Wehe, sie erwischen einen Passanten, der beim Überqueren der Straße ins Smartphone schaut. Eine neue Verordnung erlaubt in diesem Fall der Polizei in Hawaiis Hauptstadt, einen Strafzettel zu verteilen. Das Beispiel könnte Schule machen.

Honolulu - Honolulu, das klingt exotisch nach Meeresrauschen und dem Rascheln von Palmblättern. Die allerwenigsten Mitteleuropäer verbinden mit der Hauptstadt des US-Bundesstaates Hawaii die Probleme einer modernen Großstadt. Die Realität von Honolulu ist wenig paradiesisch. Die Stadt, deren Großraum rund eine Million Menschen beheimatet, hat in unmittelbarer Nähe seiner Traumstrände Verkehrs- und Verschmutzungsprobleme, Armut und Obdachlosigkeit. Wie die meisten Orte der industrialisierten Welt kämpft man auch mit den Folgen der modernen Telekommunikation.

 

Telefonieren bleibt erlaubt

In Honolulu laufen ebenso wie in Hongkong, Berlin und New York die Passanten über die Straße, ohne von ihren Smartphones aufzuschauen. Dabei übersehen sie Mitmenschen, rote Ampeln, Auto-, Motorrad- und Fahrradfahrer. Und wie überall führt dies immer häufiger zu Unfällen. Dem Bürgermeister von Honolulu, Kirk Caldwell, ist das nun zu viel geworden. Deshalb hat er eine Verordnung erlassen, die es verbietet, bei Überquerung einer Straße aufs Handy oder Tablet zu schauen.

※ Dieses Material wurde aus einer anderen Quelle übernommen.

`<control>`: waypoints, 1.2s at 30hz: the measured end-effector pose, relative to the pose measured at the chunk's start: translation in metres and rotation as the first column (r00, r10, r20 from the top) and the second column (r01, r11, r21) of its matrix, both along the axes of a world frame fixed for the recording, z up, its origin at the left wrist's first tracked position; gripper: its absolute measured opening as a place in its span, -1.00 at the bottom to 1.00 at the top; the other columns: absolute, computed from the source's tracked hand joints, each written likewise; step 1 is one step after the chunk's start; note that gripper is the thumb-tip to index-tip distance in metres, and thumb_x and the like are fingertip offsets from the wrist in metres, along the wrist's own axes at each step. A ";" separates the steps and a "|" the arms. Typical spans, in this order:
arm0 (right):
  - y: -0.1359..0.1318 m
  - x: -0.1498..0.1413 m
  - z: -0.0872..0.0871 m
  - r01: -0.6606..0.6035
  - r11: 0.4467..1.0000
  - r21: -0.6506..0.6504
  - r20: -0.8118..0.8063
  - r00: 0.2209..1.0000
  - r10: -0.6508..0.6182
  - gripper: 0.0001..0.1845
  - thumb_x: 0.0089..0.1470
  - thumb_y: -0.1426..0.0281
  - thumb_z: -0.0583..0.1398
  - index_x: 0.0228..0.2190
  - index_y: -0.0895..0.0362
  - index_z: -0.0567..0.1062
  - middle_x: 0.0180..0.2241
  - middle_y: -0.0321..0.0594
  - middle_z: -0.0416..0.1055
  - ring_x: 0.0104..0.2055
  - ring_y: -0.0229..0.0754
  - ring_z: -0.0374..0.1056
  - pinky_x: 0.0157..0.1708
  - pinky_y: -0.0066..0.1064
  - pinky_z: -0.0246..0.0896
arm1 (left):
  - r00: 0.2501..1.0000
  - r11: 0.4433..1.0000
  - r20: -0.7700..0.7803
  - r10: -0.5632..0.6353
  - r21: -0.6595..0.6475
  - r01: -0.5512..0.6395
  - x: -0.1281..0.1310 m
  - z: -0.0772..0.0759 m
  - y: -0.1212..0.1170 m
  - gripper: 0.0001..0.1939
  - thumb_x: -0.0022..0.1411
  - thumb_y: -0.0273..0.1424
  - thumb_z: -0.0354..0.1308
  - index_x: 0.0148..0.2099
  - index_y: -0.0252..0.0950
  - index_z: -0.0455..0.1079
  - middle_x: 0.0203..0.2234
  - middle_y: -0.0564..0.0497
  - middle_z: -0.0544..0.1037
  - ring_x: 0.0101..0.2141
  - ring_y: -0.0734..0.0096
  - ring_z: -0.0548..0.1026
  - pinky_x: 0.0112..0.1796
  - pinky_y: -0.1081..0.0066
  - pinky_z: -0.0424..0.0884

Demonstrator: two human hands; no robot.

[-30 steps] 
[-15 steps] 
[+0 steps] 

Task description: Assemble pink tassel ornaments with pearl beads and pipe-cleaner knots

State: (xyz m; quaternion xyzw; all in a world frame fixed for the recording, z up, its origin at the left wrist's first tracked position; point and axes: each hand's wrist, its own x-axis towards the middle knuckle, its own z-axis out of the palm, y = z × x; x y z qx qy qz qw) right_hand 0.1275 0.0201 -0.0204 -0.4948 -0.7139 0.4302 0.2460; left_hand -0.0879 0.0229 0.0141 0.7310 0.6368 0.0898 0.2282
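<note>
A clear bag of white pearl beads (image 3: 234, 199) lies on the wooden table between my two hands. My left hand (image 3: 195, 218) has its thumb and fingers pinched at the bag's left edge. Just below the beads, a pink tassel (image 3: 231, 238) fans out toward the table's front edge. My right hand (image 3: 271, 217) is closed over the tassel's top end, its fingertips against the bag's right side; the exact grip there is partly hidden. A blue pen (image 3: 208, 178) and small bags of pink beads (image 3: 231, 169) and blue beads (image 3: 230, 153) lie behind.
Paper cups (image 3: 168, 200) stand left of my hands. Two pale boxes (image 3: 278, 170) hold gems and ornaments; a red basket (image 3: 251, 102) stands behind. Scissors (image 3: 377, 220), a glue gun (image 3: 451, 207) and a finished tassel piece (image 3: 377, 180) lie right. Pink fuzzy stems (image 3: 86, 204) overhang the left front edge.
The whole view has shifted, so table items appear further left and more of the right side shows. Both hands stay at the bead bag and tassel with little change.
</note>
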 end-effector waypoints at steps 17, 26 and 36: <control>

„Es gibt die Dinge, von denen man sich wünscht, der gesunde Menschenverstand regele sie von alleine“, sagt der Bürgermeister. „Doch leider muss man oft trotzdem mit dem Arm des Gesetzes nachhelfen.“ Als Strafe müssen Ersttäter mit einem Bußgeld von bis zu 35 Dollar (30 Euro) rechnen, bei einer Wiederholungstat mit 75 Dollar und beim dritten Mal mit 99 Dollar. Zum Sprechen darf das Telefon jedoch weiterhin auf der Straße genutzt werden und auf dem Bürgersteig darf weiterhin getwittert, getextet und gechattet werden.

Die Zahl verunglückter Fußgänger ist rasant gestiegen

Honolulu reagiert mit der Regulierung auf eine Studie der Vereinigung der US-Gouverneure. Laut der Studie ist die Anzahl der Todesfälle und schweren Verletzungen von Fußgängern in den vergangenen drei Jahren drastisch gestiegen. Im Jahr 2016 starben 6000 Fußgänger im US-Straßenverkehr, 22 Prozent mehr als 2014. Der rasante Anstieg, sagen die Experten, lasse sich nur mit dem erhöhten Gebrauch von elektronischen Geräten erklären.

So stieg die Zahl der Krankenhausbesuche, die mit dem Gebrauch von Mikroelektronik zu tun haben, in den USA zwischen 2010 und 2014 um 124 Prozent. Laut dem „Wall Street Journal“ sind diese Geräte für zehn Prozent aller Verletzungen von Fußgängern sowie etwa einem Dutzend Todesfällen pro Jahr verantwortlich.

Unklar bleibt, ob die Polizei dafür gerüstet ist

Das Problem ist freilich nicht auf die USA beschränkt. Die Weltgesundheitsorganisation schätzt, dass Fußgänger, die durch ihr elektronisches Gerät abgelenkt sind, ein viermal höheres Risiko eingehen als Menschen, die aufpassen, wohin sie laufen. Eine Untersuchung in sechs europäischen Städten zeigt, dass 17 Prozent der Fußgänger beim Überqueren der Straße in irgendeiner Form ihr Mobilgerät nutzen. Nun muss sich zeigen, ob das Beispiel von Honolulu zumindest in den USA Schule macht.

Vor Honolulu hatte Fort Lee in New Jersey bereits ein ähnliches Gesetz eingeführt, San Mateo in Kalifornien und Stamford in Connecticut denken ebenfalls über eine Regelung nach. Honolulu ist jedoch die erste Großstadt, die gegen die Ablenkung beim Laufen einschreitet. Unklar bleibt, ob die Polizei dafür gerüstet ist, das Gesetz durchzusetzen. Nur wenn die Einnahmen den Aufwand ausgleichen, dürfte das Beispiel auch Schule machen. Bis dahin konzentrieren sich andere Städte vermutlich auf größere Risiken für die Volksgesundheit.